EXERCISE BRIEF
Reproduce only the top of the records, down to and including the line containing "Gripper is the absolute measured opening".

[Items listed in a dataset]
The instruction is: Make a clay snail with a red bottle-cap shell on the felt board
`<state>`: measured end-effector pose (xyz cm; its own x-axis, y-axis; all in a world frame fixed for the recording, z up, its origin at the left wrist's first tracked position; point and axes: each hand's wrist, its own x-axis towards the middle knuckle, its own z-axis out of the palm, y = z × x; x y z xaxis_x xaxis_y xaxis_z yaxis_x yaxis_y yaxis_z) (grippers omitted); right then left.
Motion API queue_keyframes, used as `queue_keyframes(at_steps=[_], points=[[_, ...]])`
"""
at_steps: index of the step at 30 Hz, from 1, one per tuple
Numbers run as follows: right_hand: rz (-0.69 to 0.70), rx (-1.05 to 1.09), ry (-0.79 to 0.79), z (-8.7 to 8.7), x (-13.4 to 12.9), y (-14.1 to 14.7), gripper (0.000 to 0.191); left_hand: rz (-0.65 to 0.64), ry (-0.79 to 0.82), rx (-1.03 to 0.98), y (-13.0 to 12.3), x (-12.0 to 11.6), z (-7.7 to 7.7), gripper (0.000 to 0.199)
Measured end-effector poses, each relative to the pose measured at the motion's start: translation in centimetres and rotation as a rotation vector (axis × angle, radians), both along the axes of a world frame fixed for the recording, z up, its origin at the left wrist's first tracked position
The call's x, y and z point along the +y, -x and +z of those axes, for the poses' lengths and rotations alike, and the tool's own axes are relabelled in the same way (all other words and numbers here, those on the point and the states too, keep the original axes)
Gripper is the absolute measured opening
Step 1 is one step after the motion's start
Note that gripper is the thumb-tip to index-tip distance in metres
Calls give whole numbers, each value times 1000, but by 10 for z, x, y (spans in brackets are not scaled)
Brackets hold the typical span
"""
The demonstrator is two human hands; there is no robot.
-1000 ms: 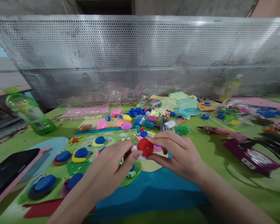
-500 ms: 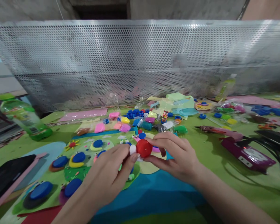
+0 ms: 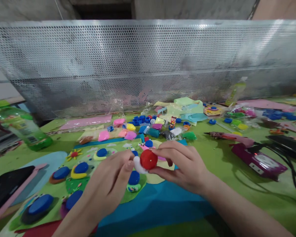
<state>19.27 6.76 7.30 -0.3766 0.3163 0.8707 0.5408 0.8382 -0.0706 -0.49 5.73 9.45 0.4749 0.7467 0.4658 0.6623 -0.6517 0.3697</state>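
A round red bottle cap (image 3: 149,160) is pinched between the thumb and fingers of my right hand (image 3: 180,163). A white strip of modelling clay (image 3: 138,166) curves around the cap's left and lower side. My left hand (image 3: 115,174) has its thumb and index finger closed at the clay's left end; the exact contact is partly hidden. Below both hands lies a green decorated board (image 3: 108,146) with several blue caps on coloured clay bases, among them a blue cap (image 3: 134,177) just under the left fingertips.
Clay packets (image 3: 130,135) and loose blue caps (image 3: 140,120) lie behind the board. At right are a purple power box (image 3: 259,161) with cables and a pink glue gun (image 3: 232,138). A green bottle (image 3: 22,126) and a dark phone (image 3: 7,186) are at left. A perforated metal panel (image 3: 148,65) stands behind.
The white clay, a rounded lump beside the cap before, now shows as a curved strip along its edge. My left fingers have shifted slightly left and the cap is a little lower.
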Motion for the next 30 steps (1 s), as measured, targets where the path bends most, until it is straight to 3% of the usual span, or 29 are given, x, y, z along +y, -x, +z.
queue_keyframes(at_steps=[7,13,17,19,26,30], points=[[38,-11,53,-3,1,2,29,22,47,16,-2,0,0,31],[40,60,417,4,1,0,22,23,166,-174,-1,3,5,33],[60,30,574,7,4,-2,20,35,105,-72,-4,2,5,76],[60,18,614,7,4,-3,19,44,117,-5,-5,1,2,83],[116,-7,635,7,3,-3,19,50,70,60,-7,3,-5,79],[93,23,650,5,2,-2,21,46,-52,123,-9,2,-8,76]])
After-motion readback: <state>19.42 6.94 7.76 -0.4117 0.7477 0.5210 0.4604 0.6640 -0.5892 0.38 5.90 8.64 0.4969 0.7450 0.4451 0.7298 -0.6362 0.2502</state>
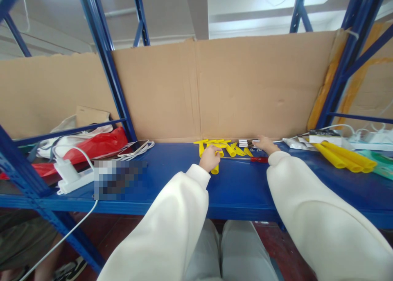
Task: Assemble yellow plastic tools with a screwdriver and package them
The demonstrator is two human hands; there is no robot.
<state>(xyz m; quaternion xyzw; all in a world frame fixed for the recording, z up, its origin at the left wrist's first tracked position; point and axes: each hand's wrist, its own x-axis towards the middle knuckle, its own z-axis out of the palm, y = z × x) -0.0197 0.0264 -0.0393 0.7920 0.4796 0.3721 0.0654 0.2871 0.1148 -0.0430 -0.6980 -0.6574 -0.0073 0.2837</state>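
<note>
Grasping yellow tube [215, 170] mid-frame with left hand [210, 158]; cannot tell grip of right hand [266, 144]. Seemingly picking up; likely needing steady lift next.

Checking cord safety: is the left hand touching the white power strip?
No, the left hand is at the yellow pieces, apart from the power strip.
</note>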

RESPONSE FOR THIS EXERCISE
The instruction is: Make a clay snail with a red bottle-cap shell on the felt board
`<state>`: measured end-effector pose (xyz cm; its own x-axis, y-axis; all in a world frame fixed for the recording, z up, its origin at the left wrist's first tracked position; point and axes: each hand's wrist, its own x-axis towards the middle knuckle, its own z-axis out of the palm, y = z × x; x y z xaxis_x xaxis_y xaxis_z yaxis_x yaxis_y yaxis_z) (grippers omitted); right then left.
Motion API queue_keyframes, used as `queue_keyframes(at_steps=[_], points=[[_, ...]])`
"""
at_steps: index of the step at 30 Hz, from 1, one per tuple
Numbers run as follows: right_hand: rz (-0.69 to 0.70), rx (-1.05 to 1.09), ry (-0.79 to 0.79), z (-8.7 to 8.7), x (-13.4 to 12.9), y (-14.1 to 14.7), gripper (0.000 to 0.191); left_hand: rz (-0.65 to 0.64), ry (-0.79 to 0.82), rx (-1.03 to 0.98), y (-13.0 to 12.3), x (-12.0 to 11.6), z (-7.7 to 7.7), gripper (0.000 to 0.199)
Measured end-effector poses, each relative to the pose measured at the motion's start: translation in centimetres and rotation as a rotation vector (axis × angle, radians), both along the axes of a world frame fixed for the recording, z up, its origin at the left wrist's first tracked position
The call's x, y and z point along the +y, -x and +z of those axes, for the poses' lengths and rotations alike, and the tool's own axes are relabelled in the same way (all other words and numbers here, those on the point and the states too, keep the original axes)
Gripper is the absolute measured opening

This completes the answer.